Poucos objectos ilustram tanto as falácias da linguagem como o guarda-chuva. O guarda-chuva ou, na sua alocução mais popular, "chapéu-de-chuva", não designa exactamente aquilo que é designado, passe a redundância, na sua designação. O guarda-chuva não serve, de facto, para guardar, antes para repelir, a chuva. Já o chapéu-de-chuva também não é feito de chuva. De onde vem então este sentido enganador das palavras?!
Magritte que, no quadro abaixo (reproduzido aqui sem autorização, porque não encontrei o número de telemóvel do gajo), ironizou sobre esta questão, parece indicar-nos como seria o verdadeiro guarda-chuva: um chapéu que, efectivamente, contivesse em si, enquanto objecto, a chuva.

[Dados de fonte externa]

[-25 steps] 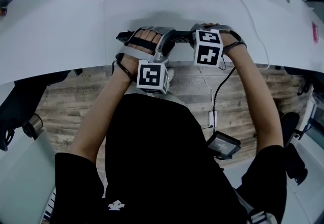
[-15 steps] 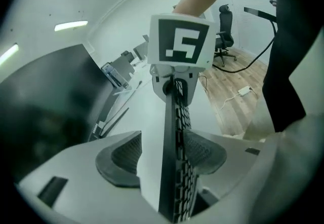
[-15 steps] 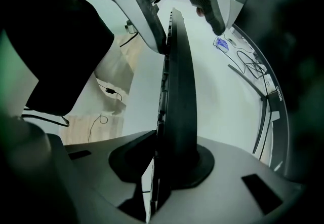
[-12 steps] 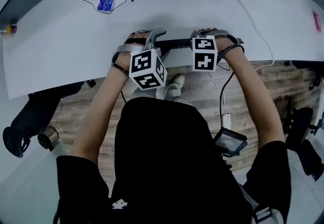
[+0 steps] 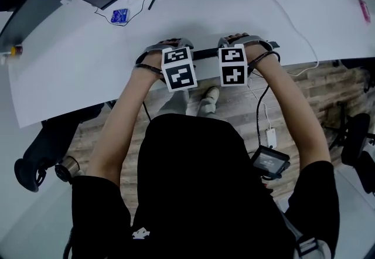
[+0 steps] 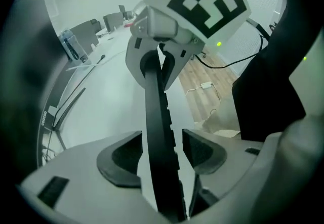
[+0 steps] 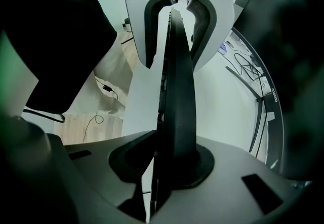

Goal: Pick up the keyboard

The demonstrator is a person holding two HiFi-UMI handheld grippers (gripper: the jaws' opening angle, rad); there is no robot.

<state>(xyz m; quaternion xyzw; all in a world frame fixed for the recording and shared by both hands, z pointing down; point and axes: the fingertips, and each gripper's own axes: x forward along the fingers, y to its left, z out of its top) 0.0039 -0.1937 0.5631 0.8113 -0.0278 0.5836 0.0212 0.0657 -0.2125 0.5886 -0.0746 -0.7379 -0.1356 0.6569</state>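
Quickly, left to right: a blue tag on a thin black wire lies on the white counter, its print too small to read. Your left hand-held gripper has just been opening. Its jaws stand apart around the keyboard, with a gap at one pad. The keyboard is turned on edge at the counter's near rim, spanning both grippers. Your right hand-held gripper is clamped on its other end. Both cubes carry black-and-white square markers, no words. Small white lettering by a curved black bar is unreadable. A plank floor lies below.
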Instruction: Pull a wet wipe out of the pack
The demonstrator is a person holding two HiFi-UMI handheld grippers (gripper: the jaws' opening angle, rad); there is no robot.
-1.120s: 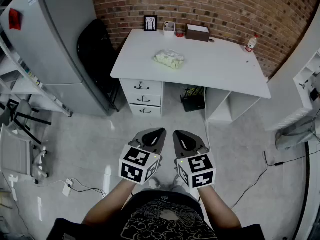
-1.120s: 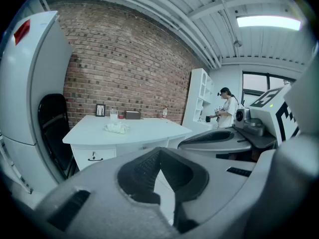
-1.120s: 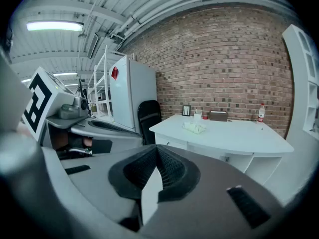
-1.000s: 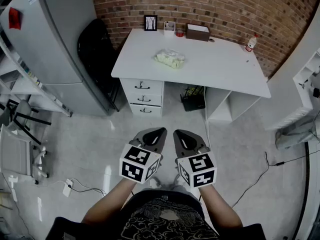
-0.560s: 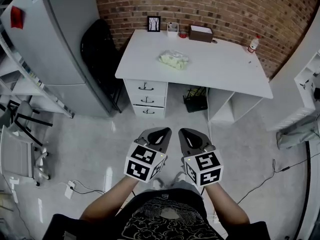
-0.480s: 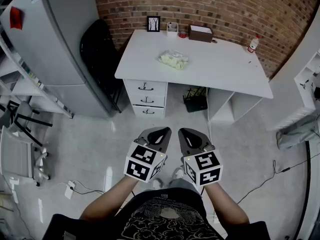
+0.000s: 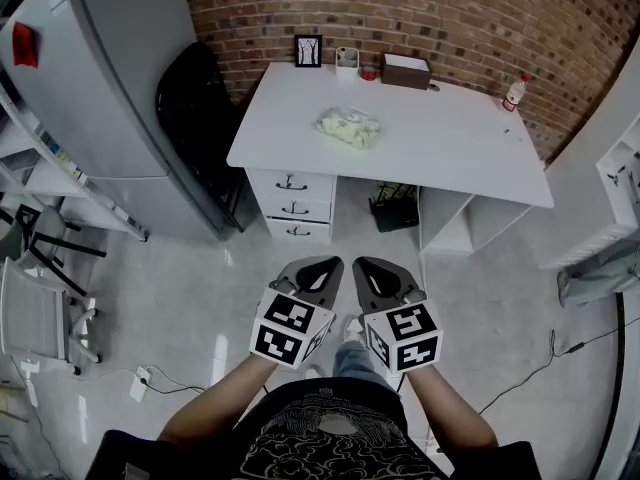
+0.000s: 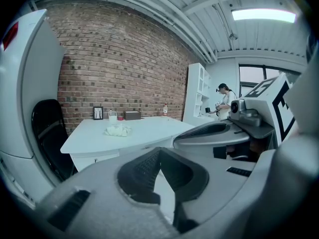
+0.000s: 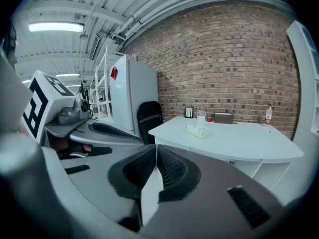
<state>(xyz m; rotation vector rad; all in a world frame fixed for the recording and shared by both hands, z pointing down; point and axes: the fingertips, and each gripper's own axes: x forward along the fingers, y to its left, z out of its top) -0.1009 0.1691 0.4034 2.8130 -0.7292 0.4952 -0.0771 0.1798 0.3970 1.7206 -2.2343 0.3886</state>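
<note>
Scene: seen from the head view, a person stands on a pale floor (image 7: 180, 268), facing a white desk against a brick wall (image 7: 450, 8).
Left hand-held gripper (image 7: 318, 264): held low in front of the person's body, pointing toward the desk. In its own view the jaw tips are pressed together with nothing between them.
Right hand-held gripper (image 7: 366, 265): held just beside the left one at the same height. Its jaws are also closed tip to tip and empty.
Wet wipe pack (image 7: 350, 126): a pale, crumpled-looking packet lying on the tabletop (image 7: 450, 138), toward the left half and nearer the back than the front edge.
Pack relative to the hand-held grippers: well apart from both. It lies ahead of them, across an open stretch of floor, and neither touches it. In the left gripper view the pack (image 8: 118, 130) sits left of the jaw line; in the right gripper view it (image 9: 197, 130) sits right of it.
Back of the tabletop: a small picture frame (image 7: 308, 50), a white cup (image 7: 347, 59) and a brown box (image 7: 406, 69) stand along the wall, with a small bottle (image 7: 516, 91) at the far right.
Under the tabletop: a stack of three drawers (image 7: 290, 208) on the left side.
Left of the desk: a black chair (image 7: 195, 98), and beside it a tall grey refrigerator (image 7: 110, 78).
</note>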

Porém, como todos reconhecemos, não é este o papel do guarda-chuva. A escola anglo-saxónica reflectiu profusamente sobre esta contradição do signo e da referência, agudizada ainda mais pelo facto de, nos países de língua inglesa, guarda-chuva não ser "guarda-chuva" e sim "umbrella". Trevor Spigetz, no seu majestoso Beyonce's Behind and other Alliterations (2006), chamou a atenção para "umbrella" ter como raiz "umbra", a palavra em latim para sombra. Umbrella seria, então, um objecto destinado a provocar a sombra, mas isso só faria sentido se fosse um guarda-sol, e não um guarda-chuva! Discípulo como é de Chomsky, Spigetz procurou argumentar que esta contradição derivava de os Estados Unidos serem uma potência imperialista, situação que, aliás, motivou a sua discórdia com o mestre, pois as teses a) Os Estados Unidos são uma potência imperialista (defendida por Spigetz) e b) Os Estados Unidos são uma potência muito imperialista (proclamada por Chomsky) entram, naturalmente, em conflito.

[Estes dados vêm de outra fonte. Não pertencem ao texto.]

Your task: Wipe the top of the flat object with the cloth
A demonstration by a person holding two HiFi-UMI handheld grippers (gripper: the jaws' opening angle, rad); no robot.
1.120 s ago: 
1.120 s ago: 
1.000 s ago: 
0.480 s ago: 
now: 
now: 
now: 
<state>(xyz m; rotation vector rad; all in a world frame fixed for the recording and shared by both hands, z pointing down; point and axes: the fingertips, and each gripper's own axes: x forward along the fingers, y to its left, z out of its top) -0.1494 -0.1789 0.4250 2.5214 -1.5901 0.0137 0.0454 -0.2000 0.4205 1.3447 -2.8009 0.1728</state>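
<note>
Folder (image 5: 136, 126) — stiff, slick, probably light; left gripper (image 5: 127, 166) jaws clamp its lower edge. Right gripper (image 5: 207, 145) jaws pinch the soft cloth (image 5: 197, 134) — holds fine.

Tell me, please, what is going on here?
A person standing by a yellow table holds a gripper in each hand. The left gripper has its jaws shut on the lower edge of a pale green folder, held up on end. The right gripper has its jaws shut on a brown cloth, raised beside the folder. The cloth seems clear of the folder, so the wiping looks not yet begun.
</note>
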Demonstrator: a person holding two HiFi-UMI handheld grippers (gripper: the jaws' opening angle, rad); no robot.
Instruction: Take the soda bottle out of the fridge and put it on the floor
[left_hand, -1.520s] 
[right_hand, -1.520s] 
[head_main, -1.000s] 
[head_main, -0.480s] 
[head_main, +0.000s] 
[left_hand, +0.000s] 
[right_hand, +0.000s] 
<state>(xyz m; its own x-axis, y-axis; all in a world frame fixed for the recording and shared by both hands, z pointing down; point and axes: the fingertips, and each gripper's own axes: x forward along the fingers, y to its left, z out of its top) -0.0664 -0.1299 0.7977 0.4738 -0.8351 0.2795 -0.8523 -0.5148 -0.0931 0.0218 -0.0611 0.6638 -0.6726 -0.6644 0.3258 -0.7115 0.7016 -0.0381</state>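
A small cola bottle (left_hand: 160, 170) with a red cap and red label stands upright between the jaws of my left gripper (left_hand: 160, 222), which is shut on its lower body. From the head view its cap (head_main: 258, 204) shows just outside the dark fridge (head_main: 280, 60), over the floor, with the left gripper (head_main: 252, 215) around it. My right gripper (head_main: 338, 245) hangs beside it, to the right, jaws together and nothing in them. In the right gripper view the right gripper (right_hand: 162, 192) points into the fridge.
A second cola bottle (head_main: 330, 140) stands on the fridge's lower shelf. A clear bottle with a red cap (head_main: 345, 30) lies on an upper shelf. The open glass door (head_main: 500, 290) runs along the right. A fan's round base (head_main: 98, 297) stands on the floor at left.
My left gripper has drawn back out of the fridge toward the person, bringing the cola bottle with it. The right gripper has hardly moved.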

Eric Cartman, na revista do Círculo Filosófico Pós-Fregeano de New Haven, One Dot and Another Dot, That Makes Two Dots, procurou resolver a questão com um lapidar, e cito, "screw you guys, I'm going home" (CARTMAN: 2008, 17), inserindo-se na tradição wittgensteiniana do Tractatus de que aquilo sobre o qual não podemos falar, mais vale a pena ficarmos calados (WITTGENSTEIN: 1922, §7). Em resposta, Homer Simpson, no vol. 15, nº 3 do Bulletin of Springfield Linguistics limitou-se a dizer "duh" (SIMPSON: 2008, 344), para logo depois acrescentar, em jeito de escárnio, "Duff beer" (SIMPSON: 2008, 345), o que de resto motivou os protestos de Naomi Klein, por estar a ser utilizada uma marca comercial num ensaio de linguística (KLEIN: 2010b, 123-136, cf. também KLEIN: 2010a, 790-1047, e ainda KLEIN: 2010c, 910008880, mas ligue só entre as 17 e as 19 horas).

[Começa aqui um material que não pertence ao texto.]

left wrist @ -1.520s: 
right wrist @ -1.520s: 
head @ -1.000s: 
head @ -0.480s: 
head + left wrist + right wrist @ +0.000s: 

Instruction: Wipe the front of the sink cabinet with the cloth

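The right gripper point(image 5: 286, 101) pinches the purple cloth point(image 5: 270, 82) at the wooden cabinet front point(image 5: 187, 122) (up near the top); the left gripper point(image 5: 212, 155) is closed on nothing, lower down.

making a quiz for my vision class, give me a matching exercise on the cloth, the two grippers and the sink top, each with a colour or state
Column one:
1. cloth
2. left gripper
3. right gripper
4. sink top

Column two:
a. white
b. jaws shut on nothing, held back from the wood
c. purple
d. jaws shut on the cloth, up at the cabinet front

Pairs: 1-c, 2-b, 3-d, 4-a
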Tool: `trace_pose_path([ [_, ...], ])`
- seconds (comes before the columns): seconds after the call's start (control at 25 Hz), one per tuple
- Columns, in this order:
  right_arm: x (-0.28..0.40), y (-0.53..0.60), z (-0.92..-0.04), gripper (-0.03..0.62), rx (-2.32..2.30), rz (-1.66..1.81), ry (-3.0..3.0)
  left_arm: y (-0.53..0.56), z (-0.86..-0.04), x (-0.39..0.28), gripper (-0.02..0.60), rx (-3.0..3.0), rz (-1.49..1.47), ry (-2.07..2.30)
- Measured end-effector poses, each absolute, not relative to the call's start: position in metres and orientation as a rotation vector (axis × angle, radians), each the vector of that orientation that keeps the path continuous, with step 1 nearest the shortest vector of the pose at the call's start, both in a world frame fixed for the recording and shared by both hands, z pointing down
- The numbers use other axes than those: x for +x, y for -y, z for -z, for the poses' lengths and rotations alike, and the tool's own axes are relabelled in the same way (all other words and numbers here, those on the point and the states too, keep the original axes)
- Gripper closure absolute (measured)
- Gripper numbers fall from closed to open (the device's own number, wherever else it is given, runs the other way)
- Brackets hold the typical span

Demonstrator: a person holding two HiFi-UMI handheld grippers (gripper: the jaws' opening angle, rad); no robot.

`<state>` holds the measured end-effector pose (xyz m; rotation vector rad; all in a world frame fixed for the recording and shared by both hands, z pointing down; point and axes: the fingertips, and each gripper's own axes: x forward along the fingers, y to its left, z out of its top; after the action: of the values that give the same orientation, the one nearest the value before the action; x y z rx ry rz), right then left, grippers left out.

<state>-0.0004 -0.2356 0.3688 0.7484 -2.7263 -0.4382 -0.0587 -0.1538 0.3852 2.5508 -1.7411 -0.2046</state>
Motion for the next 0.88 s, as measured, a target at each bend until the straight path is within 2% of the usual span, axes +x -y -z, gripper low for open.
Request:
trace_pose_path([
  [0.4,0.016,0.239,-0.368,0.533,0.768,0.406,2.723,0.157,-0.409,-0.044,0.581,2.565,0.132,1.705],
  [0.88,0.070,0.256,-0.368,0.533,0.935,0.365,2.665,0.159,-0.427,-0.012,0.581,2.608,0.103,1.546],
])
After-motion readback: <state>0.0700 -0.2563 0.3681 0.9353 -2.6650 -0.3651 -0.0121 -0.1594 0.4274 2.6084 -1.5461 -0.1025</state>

Regressando à reflexão produzida em terras lusas, José Gil afirmou, recentemente, em conjunto com um fabricante chinês de guarda-chuvas, que o guarda-chuva se chama "guarda-chuva" e não "repele-chuva" porque quem o nomeou tinha medo de existir (GIL e XING-HUANG: 2011, 14), mas esta hipótese carece de confirmação pelo motivo muito simples de que a pessoa que nomeou o guarda-chuva já não existe, não se sabe se por medo. Ainda mais recentemente, num programa televisivo, a investigadora Cátia propôs, com coragem, que um guarda-chuva seria realmente um guarda-chuva se fosse pendurado de pernas para o ar num alpendre (CÁTIA: 2011); contudo, por mais arrojada que seja esta teoria, não leva em conta o facto de ninguém querer utilizar um guarda-chuva de pernas para o ar, além de não se perceber o recurso ad hoc ao alpendre.
Continuamos, portanto, sem resposta satisfatória para o problema de haver um objecto que faz exactamente o contrário daquilo que diz que é. Espera-se que o III Seminário Sobre Cenas Esquisitas e Coisas Afins, a decorrer na Universidade de Leiden durante os dias 23 e 24 de Fevereiro de 2012, possa trazer alguma luz a esta questão. Até lá, aguardemos.
FIM
P.S.: este post foi inteiramente composto sem recurso a estupefacientes.
2 comentários:
man, deste-me vontade de estudar filosofia da linguagem outra vez.
Por esse facto, apresento as minhas sinceras desculpas.